The 1948 Nakba marked the beginning of this campaign, with over 700,000 Palestinians expelled from their homes during the establishment of Israel. Village by village, families were displaced, often through massacres like Deir Yassin, where over 100 Palestinians were killed. This ethnic cleansing was not a singular event but a series of "pinpricks" that continued through the demolition of hundreds of villages in the following decades. Each expulsion, each destroyed home, contributed to the broader project of erasing Palestinian presence, a hallmark of necrocolonialism’s focus on death and domination.

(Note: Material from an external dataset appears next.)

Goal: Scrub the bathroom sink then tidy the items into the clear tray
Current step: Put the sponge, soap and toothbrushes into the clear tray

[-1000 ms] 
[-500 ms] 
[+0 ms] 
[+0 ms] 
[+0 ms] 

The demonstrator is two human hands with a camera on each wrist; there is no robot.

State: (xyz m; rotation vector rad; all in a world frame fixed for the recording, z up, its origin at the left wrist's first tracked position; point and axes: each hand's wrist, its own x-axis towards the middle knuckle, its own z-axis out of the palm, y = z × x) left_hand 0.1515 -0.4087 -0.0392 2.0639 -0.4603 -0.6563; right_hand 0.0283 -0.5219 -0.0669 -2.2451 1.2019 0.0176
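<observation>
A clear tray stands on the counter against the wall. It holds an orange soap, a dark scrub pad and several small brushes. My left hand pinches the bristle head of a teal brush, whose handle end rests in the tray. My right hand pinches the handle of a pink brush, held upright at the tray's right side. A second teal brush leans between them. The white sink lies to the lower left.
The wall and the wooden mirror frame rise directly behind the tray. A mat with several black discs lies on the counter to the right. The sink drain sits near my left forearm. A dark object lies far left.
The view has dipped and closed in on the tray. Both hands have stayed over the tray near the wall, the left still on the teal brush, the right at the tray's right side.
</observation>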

Massacres have been a recurring feature of this violence, from Qibya in 1953 to Sabra and Shatila in 1982, and more recently, the 2014 Gaza War, which killed 2,205 Palestinians. The April 2025 bombing of a school-turned-shelter in Gaza City, killing 27, and the explosion depicted in Wilkinson’s X post are part of this pattern. Each massacre, while devastating in isolation, acts as a "pinprick" that accumulates to create a constant state of fear and loss, eroding Palestinian resilience over time.
Beyond physical violence, Israel’s policies of control have inflicted daily "pinpricks" through arbitrary detentions and prison abuses. Since the 1940s, administrative detention has been used to jail Palestinians without charge or trial, with over 2,200 detained since October 2023 alone. In detention, Palestinians face torture, sexual violence, and humiliation—acts designed to break individuals and, by extension, their communities. The confiscation of sanitary pads from women prisoners and threats of rape are not just physical violations but "pinpricks" that dehumanize and terrorize, aligning with necrocolonialism’s systematic infliction of suffering.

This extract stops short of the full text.